WHAT YOU HAVE TO DO:
Search the records for the string "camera", and show each line where it appears.
---*---
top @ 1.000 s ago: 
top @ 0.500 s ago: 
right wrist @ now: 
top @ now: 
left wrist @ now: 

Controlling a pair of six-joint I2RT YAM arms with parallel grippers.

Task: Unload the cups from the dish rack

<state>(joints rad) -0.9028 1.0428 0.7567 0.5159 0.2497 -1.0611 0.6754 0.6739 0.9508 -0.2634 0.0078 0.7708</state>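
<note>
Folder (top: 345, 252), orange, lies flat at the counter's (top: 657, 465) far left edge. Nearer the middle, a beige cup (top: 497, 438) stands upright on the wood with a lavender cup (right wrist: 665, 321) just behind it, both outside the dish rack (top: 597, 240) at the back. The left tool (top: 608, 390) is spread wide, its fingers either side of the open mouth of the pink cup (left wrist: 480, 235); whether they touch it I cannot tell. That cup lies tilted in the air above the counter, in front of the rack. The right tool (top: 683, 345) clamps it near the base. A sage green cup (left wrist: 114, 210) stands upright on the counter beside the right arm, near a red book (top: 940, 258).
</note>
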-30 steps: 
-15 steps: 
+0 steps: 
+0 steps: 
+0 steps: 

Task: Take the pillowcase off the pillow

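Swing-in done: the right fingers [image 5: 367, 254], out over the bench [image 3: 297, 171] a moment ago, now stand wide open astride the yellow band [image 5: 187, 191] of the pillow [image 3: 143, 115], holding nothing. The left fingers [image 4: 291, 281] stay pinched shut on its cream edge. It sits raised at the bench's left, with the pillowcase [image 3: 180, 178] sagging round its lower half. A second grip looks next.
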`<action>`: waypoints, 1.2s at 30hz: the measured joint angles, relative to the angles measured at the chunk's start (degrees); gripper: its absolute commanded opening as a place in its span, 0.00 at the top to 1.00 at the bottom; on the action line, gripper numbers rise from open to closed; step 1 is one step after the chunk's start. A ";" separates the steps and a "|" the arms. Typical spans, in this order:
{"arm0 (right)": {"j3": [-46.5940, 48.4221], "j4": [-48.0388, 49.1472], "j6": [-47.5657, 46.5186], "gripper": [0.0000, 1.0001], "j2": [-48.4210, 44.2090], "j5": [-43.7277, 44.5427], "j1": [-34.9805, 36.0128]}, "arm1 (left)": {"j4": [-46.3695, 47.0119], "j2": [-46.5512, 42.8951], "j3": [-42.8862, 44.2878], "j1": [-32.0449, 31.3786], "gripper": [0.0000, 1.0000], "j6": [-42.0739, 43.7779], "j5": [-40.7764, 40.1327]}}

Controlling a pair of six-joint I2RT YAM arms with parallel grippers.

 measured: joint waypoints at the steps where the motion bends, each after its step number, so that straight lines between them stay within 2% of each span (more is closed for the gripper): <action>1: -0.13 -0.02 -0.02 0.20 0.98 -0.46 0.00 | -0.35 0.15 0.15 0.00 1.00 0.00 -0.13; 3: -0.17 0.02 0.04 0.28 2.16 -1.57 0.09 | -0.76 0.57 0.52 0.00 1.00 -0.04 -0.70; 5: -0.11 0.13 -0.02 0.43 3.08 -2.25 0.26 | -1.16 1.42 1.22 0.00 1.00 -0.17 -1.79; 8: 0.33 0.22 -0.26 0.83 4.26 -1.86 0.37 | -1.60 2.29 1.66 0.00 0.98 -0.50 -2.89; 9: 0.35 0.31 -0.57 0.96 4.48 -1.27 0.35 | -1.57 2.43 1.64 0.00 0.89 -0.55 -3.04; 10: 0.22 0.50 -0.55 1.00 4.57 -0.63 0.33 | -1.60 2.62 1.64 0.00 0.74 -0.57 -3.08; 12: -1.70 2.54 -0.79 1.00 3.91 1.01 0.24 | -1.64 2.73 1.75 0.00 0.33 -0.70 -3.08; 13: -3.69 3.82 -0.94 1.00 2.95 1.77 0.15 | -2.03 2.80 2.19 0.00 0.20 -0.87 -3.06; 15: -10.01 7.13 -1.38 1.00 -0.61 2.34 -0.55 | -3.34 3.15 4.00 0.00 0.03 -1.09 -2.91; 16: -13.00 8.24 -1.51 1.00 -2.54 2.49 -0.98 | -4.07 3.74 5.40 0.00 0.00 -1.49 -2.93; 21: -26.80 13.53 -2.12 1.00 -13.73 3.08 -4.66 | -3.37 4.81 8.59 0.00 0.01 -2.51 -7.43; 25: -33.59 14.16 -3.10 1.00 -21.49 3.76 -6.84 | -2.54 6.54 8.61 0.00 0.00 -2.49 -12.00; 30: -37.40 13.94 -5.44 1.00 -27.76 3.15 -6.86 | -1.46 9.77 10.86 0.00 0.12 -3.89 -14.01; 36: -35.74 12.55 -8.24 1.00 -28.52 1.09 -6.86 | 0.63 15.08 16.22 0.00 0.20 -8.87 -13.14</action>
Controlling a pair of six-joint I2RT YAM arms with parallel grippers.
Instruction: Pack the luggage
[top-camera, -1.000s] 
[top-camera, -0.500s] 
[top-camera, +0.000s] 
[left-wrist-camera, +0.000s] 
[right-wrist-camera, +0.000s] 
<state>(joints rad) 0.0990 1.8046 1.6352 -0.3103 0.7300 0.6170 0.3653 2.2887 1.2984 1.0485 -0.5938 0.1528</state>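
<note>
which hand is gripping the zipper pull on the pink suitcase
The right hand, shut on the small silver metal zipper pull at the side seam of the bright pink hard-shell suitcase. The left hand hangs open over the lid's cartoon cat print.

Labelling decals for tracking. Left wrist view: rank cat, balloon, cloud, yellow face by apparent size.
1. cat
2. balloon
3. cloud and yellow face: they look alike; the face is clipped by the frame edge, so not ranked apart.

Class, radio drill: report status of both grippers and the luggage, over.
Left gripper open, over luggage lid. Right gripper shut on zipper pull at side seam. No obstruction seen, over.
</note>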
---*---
OUTPUT FOR THIS EXERCISE:
[top-camera, -1.000s] 
[top-camera, -0.500s] 
[top-camera, +0.000s] 
[left-wrist-camera, +0.000s] 
[right-wrist-camera, +0.000s] 

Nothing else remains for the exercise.